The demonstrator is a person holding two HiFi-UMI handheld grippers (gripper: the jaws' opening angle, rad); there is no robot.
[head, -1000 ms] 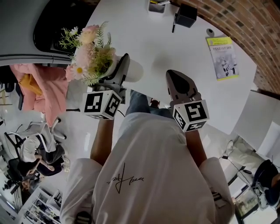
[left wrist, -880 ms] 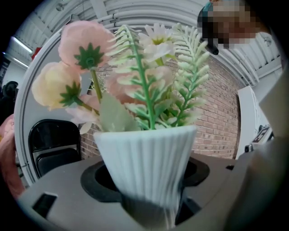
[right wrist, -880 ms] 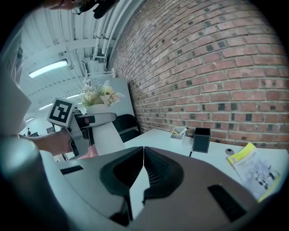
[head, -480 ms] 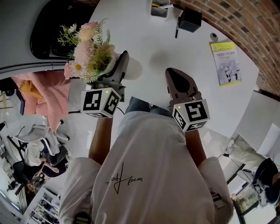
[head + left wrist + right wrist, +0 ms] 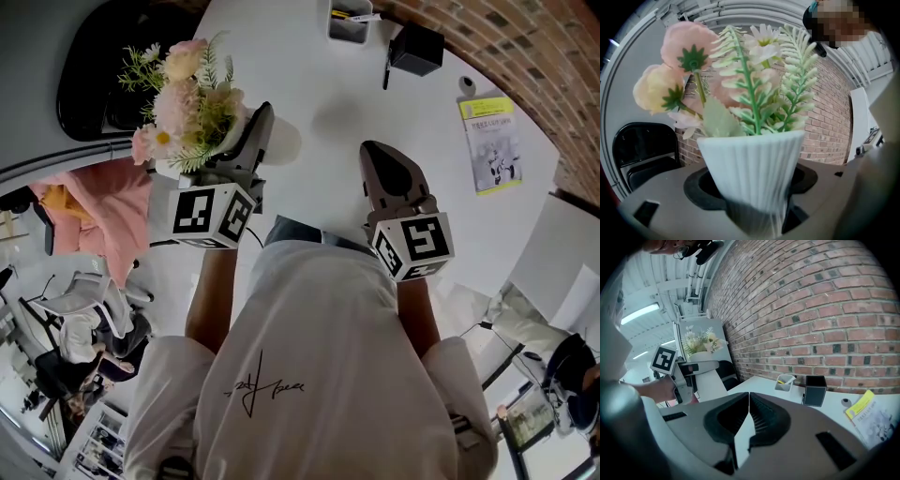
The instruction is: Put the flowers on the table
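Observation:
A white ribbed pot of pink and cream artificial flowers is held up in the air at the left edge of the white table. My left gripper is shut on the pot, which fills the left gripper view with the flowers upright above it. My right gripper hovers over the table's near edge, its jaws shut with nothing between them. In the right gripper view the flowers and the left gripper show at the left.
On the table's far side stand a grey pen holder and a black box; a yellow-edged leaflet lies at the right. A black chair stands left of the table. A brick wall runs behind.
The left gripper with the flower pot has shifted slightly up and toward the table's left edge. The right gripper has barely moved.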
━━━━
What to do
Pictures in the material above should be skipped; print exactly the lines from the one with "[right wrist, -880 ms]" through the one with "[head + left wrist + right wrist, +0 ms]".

The answer
[right wrist, -880 ms] 
[head, -480 ms] 
[head + left wrist + right wrist, +0 ms] 

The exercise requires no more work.